The dusk had begun to fall while they were yet at the table, and the young woman arose, lighting a kerosene lamp and placing it on the table. By the time they had finished semi-darkness had settled. Ferguson followed the young man out to the chairs on the porch for a smoke.

They were scarcely seated when there was a clatter of hoofs, and a pony and rider came out of the shadow of the nearby cottonwood, approaching the cabin and halting beside the porch. The newcomer was a man of about thirty-five. The light of the kerosene lamp shone fairly in his face as he sat in the saddle, showing a pair of cold, steady eyes and thin, straight lips that were wreathed in a smile.

"I thought I'd ride over for a smoke an' a talk before goin' down the crick to where the outfit's workin'," he said to the young man.
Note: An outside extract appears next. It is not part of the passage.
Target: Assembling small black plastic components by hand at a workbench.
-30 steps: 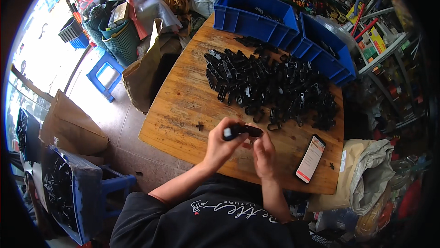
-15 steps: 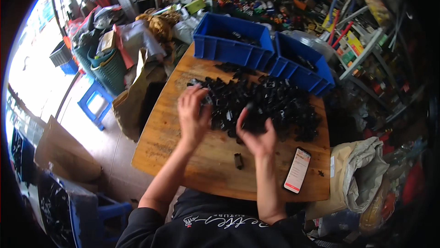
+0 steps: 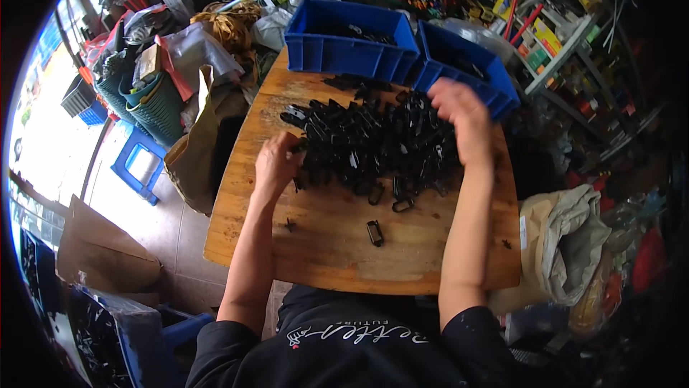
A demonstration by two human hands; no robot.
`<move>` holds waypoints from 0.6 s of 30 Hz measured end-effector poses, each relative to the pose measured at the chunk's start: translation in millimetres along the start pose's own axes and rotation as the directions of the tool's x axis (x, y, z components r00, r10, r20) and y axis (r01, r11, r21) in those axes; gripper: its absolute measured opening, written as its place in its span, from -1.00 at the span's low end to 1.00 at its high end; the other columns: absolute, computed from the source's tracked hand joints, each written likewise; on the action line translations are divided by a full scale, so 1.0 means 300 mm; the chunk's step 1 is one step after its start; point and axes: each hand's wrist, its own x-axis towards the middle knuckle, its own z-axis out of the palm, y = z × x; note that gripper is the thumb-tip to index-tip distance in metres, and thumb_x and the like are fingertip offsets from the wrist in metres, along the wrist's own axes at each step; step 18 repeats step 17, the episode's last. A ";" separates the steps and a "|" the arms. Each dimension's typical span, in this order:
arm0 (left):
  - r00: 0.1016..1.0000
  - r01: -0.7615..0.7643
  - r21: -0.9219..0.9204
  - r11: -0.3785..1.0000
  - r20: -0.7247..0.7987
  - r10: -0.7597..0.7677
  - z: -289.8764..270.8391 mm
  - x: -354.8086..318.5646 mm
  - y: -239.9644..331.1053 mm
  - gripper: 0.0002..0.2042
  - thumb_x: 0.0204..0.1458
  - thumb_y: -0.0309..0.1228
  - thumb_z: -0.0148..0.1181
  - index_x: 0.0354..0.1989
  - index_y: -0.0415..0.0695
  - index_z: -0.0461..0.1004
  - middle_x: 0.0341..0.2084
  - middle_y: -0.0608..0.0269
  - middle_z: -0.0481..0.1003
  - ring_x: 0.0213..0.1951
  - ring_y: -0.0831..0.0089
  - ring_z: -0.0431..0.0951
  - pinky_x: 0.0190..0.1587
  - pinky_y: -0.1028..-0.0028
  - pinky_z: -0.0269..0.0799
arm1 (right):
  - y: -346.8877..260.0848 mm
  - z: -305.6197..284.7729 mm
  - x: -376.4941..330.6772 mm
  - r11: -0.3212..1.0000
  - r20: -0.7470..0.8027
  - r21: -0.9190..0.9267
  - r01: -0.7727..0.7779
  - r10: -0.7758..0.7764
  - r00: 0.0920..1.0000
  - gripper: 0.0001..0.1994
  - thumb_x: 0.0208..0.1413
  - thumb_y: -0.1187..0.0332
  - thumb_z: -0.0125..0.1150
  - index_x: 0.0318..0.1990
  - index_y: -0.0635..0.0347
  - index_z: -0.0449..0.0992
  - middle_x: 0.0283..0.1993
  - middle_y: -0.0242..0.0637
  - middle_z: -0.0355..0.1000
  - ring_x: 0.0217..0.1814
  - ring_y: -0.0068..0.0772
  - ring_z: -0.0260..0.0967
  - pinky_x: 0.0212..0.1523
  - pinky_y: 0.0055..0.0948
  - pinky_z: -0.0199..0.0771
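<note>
Overhead view of a wooden table [image 3: 323, 259] on which a large heap of black plastic parts [image 3: 373, 144] is spread across the far half. The left hand [image 3: 276, 165] is laid at the left edge of the heap, fingers curled down among the parts; whether anything is gripped there cannot be told. The right hand [image 3: 463, 119] is held at the right side of the heap, fingers bent downward and loosely spread over the pieces, and no held part can be made out under it. Both forearms are seen entering from the lower edge, above a black shirt.

A single black clip [image 3: 375, 233] is seen lying alone on the bare wood near the middle of the table, apart from the heap and between the two forearms. A smaller black piece [image 3: 289, 226] is seen to its left, just beside the left forearm.

Two blue bins [image 3: 344, 54] are set side by side at the far edge of the table, touching the heap's far side. A tan sack [image 3: 567, 244] is seen at the right of the table, a blue stool [image 3: 140, 165] on the floor at the left, and cluttered shelves behind
</note>
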 end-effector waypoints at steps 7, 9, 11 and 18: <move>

And now his eyes swept Ferguson's lank figure with a searching glance. "But I didn't know you was havin' company," he added. The second glance that he threw toward Ferguson was not friendly.
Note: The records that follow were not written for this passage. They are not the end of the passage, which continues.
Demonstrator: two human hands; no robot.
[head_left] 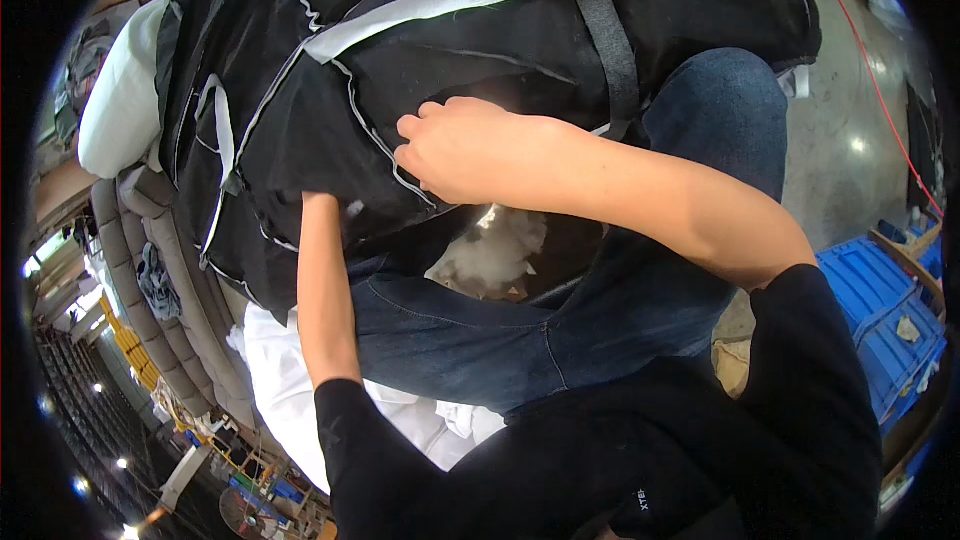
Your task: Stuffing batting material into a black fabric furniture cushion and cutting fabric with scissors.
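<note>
A large black fabric cover point(470, 70) with white-edged seams spreads over and in front of my knees. My left forearm point(325, 285) reaches in under the cloth, which hides the hand from the wrist on. My right hand point(455, 150) lies on the cover beside a white-edged seam, its fingers curled onto the black cloth. A white strap point(450, 0) and a dark grey strap point(605, 30) cross the cover above the hands. Below the right hand, white fluffy filling point(495, 250) shows between my legs.
White cloth point(290, 370) lies by my left leg. Beyond it stands a grey padded piece point(165, 270) like a cushion. Blue plastic crates point(875, 315) sit at the right, and a red hose or cord point(860, 40) runs along the concrete floor point(840, 160).
</note>
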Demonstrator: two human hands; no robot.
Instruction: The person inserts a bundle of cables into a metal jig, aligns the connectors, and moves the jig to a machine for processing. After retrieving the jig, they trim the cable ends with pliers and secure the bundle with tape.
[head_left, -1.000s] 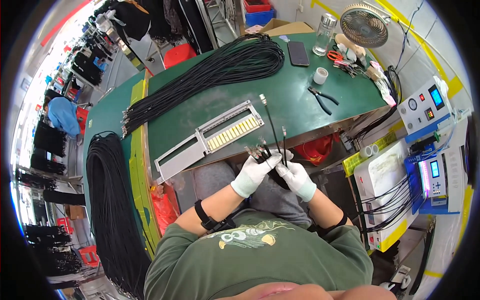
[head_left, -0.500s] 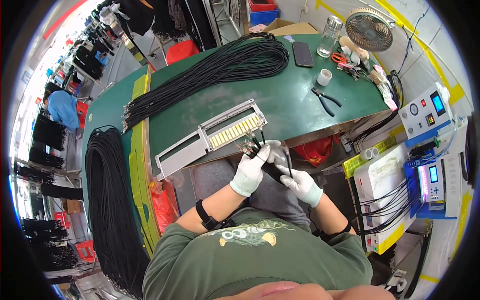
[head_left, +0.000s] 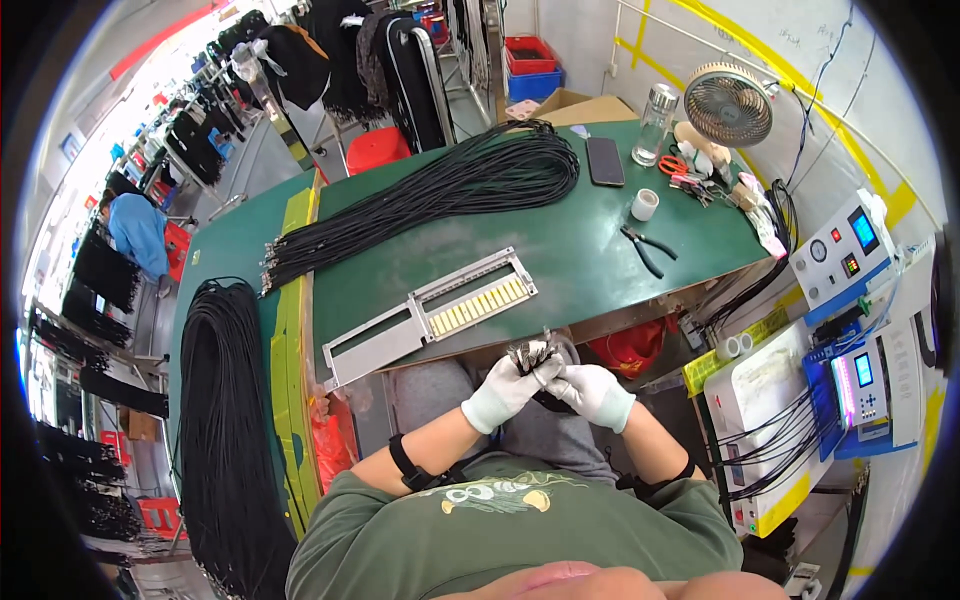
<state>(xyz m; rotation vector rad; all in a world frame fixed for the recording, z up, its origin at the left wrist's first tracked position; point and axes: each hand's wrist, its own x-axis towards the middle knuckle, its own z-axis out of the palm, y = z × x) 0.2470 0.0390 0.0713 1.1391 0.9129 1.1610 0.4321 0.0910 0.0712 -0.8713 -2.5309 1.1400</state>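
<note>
Gloved in white, my left hand [head_left: 505, 393] is closed around a bunch of black cables [head_left: 531, 356] whose stripped, metallic ends point up past the fingers. My right hand [head_left: 597, 396], also in a white glove, pinches at the same bunch from the right, with its fingertips against the left hand's. Much of the bunch is hidden by the gloves and hangs down over my lap. Just beyond the hands, a grey metal fixture frame [head_left: 375, 358] lies slanted along the table's near edge. A row of yellow-and-white pieces [head_left: 482, 307] sits in its right half.
Long black cable bundles lie across the green table [head_left: 390, 290] and down its left side [head_left: 225, 420]. Pliers [head_left: 648, 250], a white tape roll [head_left: 645, 205], a phone [head_left: 604, 162], a glass bottle [head_left: 655, 125] and a fan [head_left: 729, 104] stand to the right. Blue-white machines [head_left: 840, 260] flank me.
The hands have drawn closer together over the bunch, the right moving slightly left. The cable ends now sit more tightly gathered at the left hand. The whole view has tilted up somewhat.
</note>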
Ferguson's lips curled slightly under it. Each man had been measured by the other, and neither had found in the other anything to admire.

Ferguson's thoughts went rapidly back to Dry Bottom. He saw a man in the street, putting five bullets through a can that he had thrown into the air. He saw again the man's face as he had completed his exhibition-insolent, filled with a sneering triumph. He heard again this man's voice, as he himself had offered to eclipse his feat:-

"You runnin' sheep, stranger?"

The voice and face of the man who stood before him now were the voice and face of the man who had preceded him in the shooting match in Dry Bottom. His thoughts were interrupted by the voice of his host, explaining his presence.
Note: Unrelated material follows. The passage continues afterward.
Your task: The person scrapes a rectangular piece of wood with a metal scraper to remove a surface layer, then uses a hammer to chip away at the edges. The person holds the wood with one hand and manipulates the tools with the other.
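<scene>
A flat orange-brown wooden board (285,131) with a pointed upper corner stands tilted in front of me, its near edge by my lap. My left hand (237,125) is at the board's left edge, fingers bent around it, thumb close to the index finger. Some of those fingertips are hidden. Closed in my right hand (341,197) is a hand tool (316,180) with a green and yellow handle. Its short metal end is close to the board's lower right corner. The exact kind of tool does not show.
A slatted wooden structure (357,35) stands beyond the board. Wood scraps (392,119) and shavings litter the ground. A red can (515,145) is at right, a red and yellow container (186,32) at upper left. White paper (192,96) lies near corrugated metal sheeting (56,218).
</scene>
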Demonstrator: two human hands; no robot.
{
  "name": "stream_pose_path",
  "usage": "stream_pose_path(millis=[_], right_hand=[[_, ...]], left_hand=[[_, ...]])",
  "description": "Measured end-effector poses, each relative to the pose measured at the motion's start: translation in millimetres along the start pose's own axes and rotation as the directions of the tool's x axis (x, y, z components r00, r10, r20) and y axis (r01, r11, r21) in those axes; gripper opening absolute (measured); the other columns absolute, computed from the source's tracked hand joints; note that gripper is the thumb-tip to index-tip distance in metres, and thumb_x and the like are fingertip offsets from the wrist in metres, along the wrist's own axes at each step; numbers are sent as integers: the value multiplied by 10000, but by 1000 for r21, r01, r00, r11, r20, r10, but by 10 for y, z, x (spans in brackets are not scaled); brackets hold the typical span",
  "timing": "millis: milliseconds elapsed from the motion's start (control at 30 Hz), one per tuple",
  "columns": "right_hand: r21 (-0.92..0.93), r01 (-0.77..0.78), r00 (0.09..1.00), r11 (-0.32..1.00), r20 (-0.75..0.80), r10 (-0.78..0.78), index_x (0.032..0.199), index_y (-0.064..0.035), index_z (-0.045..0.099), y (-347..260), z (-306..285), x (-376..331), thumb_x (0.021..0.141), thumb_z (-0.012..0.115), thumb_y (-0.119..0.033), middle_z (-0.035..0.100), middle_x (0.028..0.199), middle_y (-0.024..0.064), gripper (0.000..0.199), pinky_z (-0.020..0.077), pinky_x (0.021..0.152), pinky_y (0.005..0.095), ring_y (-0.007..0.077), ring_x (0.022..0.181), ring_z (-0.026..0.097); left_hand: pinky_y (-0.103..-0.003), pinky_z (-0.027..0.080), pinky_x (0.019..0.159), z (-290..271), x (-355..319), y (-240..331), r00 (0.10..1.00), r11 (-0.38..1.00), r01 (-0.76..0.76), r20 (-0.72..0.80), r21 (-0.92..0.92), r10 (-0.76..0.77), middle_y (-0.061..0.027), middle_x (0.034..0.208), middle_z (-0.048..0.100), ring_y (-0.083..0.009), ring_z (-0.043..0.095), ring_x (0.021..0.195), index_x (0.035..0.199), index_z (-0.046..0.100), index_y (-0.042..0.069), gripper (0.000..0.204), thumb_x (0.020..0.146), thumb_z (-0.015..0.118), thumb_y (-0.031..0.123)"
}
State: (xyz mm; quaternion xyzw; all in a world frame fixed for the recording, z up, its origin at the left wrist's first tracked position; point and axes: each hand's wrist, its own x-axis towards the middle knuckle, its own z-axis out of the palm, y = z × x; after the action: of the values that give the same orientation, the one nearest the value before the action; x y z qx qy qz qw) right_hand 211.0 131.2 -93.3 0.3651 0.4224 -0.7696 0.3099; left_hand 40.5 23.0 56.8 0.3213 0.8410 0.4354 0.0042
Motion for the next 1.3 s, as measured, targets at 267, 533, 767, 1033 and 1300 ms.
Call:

"This here man was bit by a rattler this afternoon," the young man was saying. "He's layin' up here for to-night. Says he's reckonin' on gettin' a job over at the Two Diamond."

The man on the horse sneered. "Hell!" he said; "bit by a rattler!" He laughed insolently, pulling his pony's head around. "I reckon I'll be goin'," he said. "You'll nurse him so's he won't die?" He had struck the pony's flanks with the spurs and was gone into the shadows before either man on the porch could move. There was a short silence, while the two men listened to the beat of his pony's hoofs. Then Ferguson turned and spoke to the young man.

"You know him?" he questioned.

The young man smiled coldly. "Yep," he said; "he's range boss for the Two Diamond!"